Who are you living and willing to die for? Is it Christ Jesus?
I looked around at the friends that I had and I truly did not want to criticize them or their way of living, but as I grew I knew that I could not continue living the same way. I would get invited places and I would feel bad because in my mind I knew that I had to say no., I knew that this is not what God would approve of, and I didn’t care for much of it anymore. As I mature I realize what the saying “tell me who your friends are, and I’ll tell you who you are” means, and I knew that my life could not produce those types of results because I had desired more. God had installed things in me that just wouldn’t settle.
Many of my friends had live-in boyfriends, some with children, some without, and I would be the only single one.
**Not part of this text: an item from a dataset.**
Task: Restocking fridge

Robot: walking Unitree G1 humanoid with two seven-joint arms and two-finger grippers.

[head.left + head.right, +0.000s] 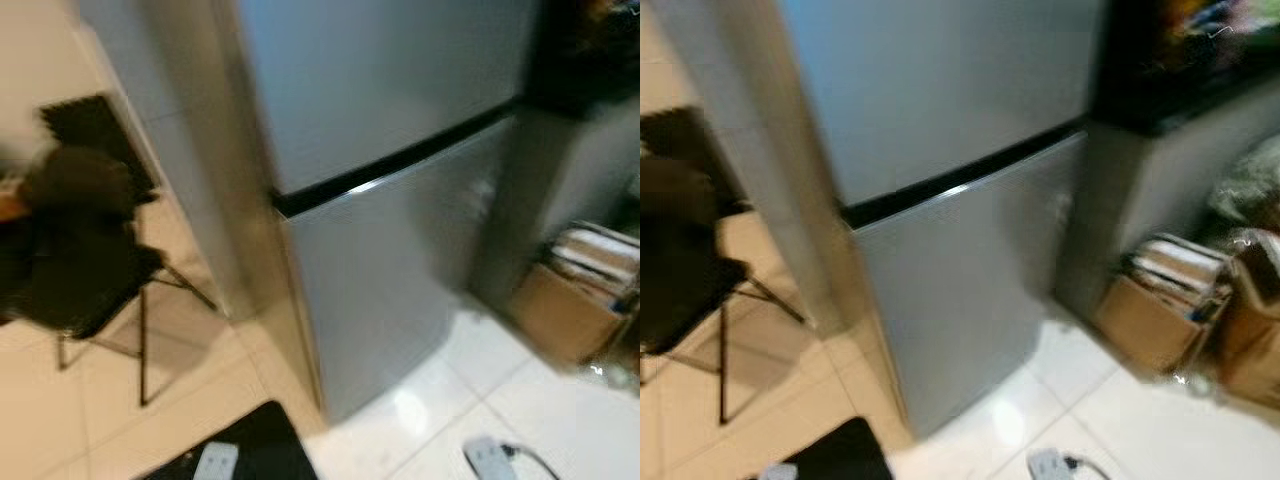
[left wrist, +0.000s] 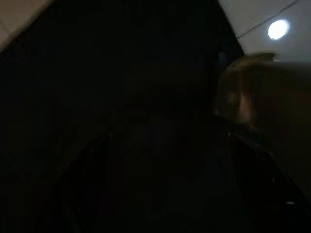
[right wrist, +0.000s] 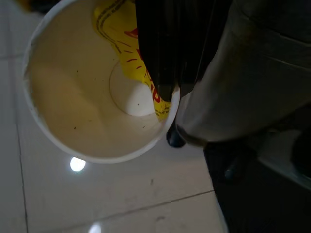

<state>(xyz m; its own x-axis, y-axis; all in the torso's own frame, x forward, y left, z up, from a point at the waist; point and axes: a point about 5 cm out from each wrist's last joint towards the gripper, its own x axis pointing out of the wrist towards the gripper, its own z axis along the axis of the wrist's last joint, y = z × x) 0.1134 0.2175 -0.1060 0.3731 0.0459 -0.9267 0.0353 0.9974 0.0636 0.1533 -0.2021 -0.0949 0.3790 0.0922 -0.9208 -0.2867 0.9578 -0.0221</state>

It’s not my position to judge their lifestyles because many cohabiting couples do marry but I was never really on-board with “shaking up”. My daughter’s father and I had planned to move in together before I was pregnant and I thank God for the blessing beneath the block because I did not love this man, we never got along, it would’ve ended terribly (not that it didn’t already), I would’ve settled for not only living in sin, but also not becoming a wife or waiting years for him to pop the question AFTER we’ve played house for so long.
This topic is, really, deep for me and I will touch on it with something much greater in the future because this isn’t the post for it. . . My point is, God had opened my eyes to something that never really crossed my mind before and I looked at my friends and their living conditions and I had to say no, I had to ask myself questions and evaluate my life and understand that settling will not embed itself in my DNA and, honestly, the crowd you hang around will convince you to be just like them.
I got involved with a wonderful church and surrounded myself with people of Christ and it wasn’t my doing it was HIS, HE had sent these people to me. They were older and much wiser with true life experience and they gave great advice and when I needed prayer they would stand in agreement with me. I’m at the point where I don’t go to the people I had once affiliated with for advice because they don’t necessarily know how to give it. People of the world will encourage you to react in the flesh when you are faced with obstacles and those actions will make your life so much harder. I’m not saying that they will tell you to do everything wrong but you have to receive their information with caution and discernment, what some would call “eating the meat and spitting out the bones”.
I’m revealing my story because I’m stripping myself naked of all that had me bound. I’m not perfect, I fall short, and I want this to be encouragement for those seeking Christ that may struggle. Struggling is part of the process, it may be the hardest thing you have to do at times, but you must endure because after a while you won’t struggle as much as once have. You don’t become strong by simply saying “I’m strong” you have to go through a few strength tests and strength trainings to prove it. Are you ready?